Death Has a Past by Anita Boutell is the gradually unfolding story of five women who are in effect subjugated by Claudia Hetherton, who has inherited all the wealth of the Hetherton family. Each woman either needs money that only Claudia can supply, or depends on her good will for her future happiness, or both.
Claudia has invited them all to her home for a "women only" week, following on the tradition of her mother-in-law, Emily Hetherton. The week has been traditionally called "Emily's Week," and they go along with the tradition for one last year.
The story is bookended by two brief conversations between the story teller and a young friend. The conversations set up the outline of the story and further explain its resolution. Preceding each section, there is a fragment of a confession to a murder, so that the reader knows that someone has died, maybe Claudia, maybe another one of these women. Each piece of the story provides a hint of who could be so desperate or so hurt to be driven to commit murder. There is a twist at the end and I did not expect it.
The story is mostly limited to the six women taking part in Emily's Week; there are servants present on Claudia's estate, and two males make brief appearance. Even so the relationships and the stories of the lives of the six women gets complex. My copy included a family tree, which I referred to often. The story is clearly set (and written) in the late 1930's at a time when women could be beholden to others for their livelihood and survival. Yet at times I forgot that and was sometimes surprised by evidence that the story was written that long ago.

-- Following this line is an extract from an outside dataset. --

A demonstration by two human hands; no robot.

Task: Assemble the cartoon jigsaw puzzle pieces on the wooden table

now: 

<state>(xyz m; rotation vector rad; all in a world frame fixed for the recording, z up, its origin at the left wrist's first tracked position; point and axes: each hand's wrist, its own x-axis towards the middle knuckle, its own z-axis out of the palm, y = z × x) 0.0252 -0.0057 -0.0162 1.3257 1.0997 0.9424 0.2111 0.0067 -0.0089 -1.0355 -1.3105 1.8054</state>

This description of Claudia, as she begins to unravel, is chilling:
Claudia sat squarely in the big winged chair than had been old Emily's. She had taken now as her right, and in tacit recognition, the others left always vacant for her use. She sat rigidly upright, her angular shoulders held stiffly from any contact of the back or sides.
Pippa thought: She sits on it as though it were a throne.
For an instant, the thought crossed her mind that her aunt was not quite sane. Wasn't this desire to dominate, this overbearing possessiveness of hers, just a little mad?
The author, Anita Boutell, is entirely new to me. I discovered the existence of this book at Clothes in Books, and Moira in turn had seen a review at Martin Edward's blog, Do You Write Under Your Own Name? I have looked and looked and found only snippets here and there about this author. One interesting fact about the original hardcover edition (not the copy I have) is that the dustjacket art was by Philip Youngman Carter, husband of Margery Allingham.
She published these mysteries:
She published these mysteries:
- Tell Death to Wait
- Cradled in Fear
- Death Brings a Storke
My copy of this book is a hardcover edition published by Books, Inc. in 1944. Unfamiliar with this publisher and curious about why there would be a new hardcover edition five years after the original publication, I did some research. I found an article about a series of mystery reprints called Midnite Mysteries at Mystery*File. The back cover featured on that page is very similar to the one on my copy of this book.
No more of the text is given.